== Task objective ==
Produce an exact copy of the lines below, starting at the first and ending with the line containing "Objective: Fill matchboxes".

*****

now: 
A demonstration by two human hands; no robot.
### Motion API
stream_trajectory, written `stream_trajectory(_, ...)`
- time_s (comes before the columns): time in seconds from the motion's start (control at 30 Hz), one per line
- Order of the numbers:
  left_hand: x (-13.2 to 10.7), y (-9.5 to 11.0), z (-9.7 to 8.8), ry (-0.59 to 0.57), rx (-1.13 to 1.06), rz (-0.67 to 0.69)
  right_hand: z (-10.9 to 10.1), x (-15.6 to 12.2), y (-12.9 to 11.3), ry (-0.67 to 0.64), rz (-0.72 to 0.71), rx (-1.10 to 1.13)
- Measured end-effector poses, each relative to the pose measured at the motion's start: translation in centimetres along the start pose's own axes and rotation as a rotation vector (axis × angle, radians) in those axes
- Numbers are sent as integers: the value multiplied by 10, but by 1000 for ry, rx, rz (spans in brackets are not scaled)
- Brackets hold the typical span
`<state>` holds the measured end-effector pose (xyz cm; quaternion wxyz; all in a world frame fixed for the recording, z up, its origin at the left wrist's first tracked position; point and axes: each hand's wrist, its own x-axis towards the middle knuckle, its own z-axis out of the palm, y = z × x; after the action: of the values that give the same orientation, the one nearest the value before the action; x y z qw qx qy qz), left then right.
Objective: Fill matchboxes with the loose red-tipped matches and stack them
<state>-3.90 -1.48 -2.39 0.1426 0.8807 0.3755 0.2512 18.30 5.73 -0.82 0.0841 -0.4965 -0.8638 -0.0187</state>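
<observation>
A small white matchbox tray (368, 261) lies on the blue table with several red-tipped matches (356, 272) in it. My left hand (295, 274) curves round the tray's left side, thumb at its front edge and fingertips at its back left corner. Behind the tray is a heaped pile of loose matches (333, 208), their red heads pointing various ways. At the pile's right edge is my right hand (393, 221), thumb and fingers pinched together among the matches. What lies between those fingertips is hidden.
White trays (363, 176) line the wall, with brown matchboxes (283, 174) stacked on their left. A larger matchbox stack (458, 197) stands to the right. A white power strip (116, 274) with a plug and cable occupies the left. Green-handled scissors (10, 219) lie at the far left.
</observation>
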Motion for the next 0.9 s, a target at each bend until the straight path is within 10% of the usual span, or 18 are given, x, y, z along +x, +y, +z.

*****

== Answer space ==
now: 
A demonstration by two human hands; no robot.
### Motion API
stream_trajectory, written `stream_trajectory(_, ...)`
- time_s (comes before the columns): time in seconds from the motion's start (control at 30 Hz), one per line
- Order of the numbers:
  left_hand: x (-13.2 to 10.7), y (-9.5 to 11.0), z (-9.7 to 8.8), ry (-0.59 to 0.57), rx (-1.13 to 1.06), rz (-0.67 to 0.69)
  right_hand: z (-10.9 to 10.1), x (-15.6 to 12.2), y (-12.9 to 11.3), ry (-0.67 to 0.64), rz (-0.72 to 0.71), rx (-1.10 to 1.13)
- Measured end-effector poses, each relative to the pose measured at the motion's start: translation in centimetres along the start pose's own axes and rotation as a rotation vector (axis × angle, radians) in those axes
- Numbers are sent as integers: the value multiplied by 10, but by 1000 for ry, rx, rz (spans in brackets are not scaled)
- Brackets hold the typical span
`<state>` holds the measured end-effector pose (xyz cm; quaternion wxyz; all in a world frame fixed for the recording, z up, its origin at the left wrist's first tracked position; point and axes: each hand's wrist, its own x-axis towards the middle knuckle, its own z-axis out of the palm, y = z × x; after the action: of the values that give the same orientation, the one nearest the value before the action; x y z qw qx qy qz), left then right.
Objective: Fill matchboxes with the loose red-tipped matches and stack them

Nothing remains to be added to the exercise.